7. Purificazione della VV Modified (secondo turno)

  1. Seed 3 × 10 5 CV-1 le cellule in ciascun pozzetto di sei 6 pozzetti e la cultura le cellule per 24 h.
  2. Scongelare i cryovials congelati (dal punto 6.3.3) a 37 ° C bagnomaria per 3 minuti, poi vortice i cryovials vigorosamente per 30 secondi per ottenere lisato cellulare.
    1. Aggiungere 0,5 ml di lisato cellulare mista ad un pozzetto di una piastra da 6 pozzetti. Infettare un 6-pozzetti per ogni placca. Incubare le piastre 6 pozzetti VV-infettati a 37 ° C con 5% di CO 2 per 2 giorni (Seconda purificazione placca turno). Quindi ripetere paragrafo 6.3.
      NOTA: Più di sei placche RFP-positivi possono essere ritirati; due o più piastre da 6 pozzetti possono essere utilizzati per la purificazione di ogni placca.
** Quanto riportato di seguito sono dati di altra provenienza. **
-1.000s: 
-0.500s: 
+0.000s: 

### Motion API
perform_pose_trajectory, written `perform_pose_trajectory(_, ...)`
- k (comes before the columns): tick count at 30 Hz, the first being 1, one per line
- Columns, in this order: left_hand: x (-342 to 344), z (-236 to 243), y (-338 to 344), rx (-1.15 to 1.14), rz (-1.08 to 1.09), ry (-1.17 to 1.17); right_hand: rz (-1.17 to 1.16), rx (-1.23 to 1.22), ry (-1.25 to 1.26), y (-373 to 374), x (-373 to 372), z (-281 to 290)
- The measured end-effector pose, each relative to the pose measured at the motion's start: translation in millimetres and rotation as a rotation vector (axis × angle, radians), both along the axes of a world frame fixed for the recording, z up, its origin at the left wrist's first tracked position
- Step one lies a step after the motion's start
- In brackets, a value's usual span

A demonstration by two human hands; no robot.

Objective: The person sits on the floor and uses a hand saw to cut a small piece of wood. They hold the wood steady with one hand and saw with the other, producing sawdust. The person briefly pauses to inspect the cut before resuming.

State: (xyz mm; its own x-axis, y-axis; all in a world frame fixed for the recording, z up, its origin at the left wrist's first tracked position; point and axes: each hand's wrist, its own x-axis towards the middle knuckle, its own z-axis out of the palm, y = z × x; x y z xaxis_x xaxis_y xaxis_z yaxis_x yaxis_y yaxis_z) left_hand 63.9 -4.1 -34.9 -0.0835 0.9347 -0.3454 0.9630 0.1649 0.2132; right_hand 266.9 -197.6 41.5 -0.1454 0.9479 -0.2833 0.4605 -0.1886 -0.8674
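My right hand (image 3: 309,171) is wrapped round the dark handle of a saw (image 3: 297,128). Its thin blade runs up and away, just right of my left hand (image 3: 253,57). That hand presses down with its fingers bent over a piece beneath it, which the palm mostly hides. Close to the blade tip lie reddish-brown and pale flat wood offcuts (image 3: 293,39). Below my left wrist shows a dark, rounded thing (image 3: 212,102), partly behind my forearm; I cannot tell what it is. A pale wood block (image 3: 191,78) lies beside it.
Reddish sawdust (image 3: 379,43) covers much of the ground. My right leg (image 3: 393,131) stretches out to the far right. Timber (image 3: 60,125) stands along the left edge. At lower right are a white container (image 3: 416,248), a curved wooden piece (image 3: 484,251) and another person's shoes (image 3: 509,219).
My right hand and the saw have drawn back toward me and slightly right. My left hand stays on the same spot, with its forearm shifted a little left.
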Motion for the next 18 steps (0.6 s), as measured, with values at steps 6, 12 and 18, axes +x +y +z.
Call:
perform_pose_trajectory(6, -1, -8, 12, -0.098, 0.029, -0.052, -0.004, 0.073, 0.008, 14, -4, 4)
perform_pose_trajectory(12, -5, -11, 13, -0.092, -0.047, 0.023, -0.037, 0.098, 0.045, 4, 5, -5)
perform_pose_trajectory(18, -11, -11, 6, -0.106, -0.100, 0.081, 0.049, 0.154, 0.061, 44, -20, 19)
8. cicli di placca Purizione

  1. Continuare altri tre a cinque cicli di purificazione seguendo lo stesso protocollo descritto nel passaggio 7 finché tutte le placche formate da una placca positiva sembrano essere RFP-positive al microscopio.
    NOTA: Questa targa, allora è considerato puro.
  2. Una volta che la placca è pura (figura 4, tutte le cellule infette che esprimono RFP), raccogliere una targa positivo in un esageratamente e conservare a -80 ° C, come descritto nel paragrafo 6.3. Verificare la placca secondo il protocollo descritto nella fase 9 e 10.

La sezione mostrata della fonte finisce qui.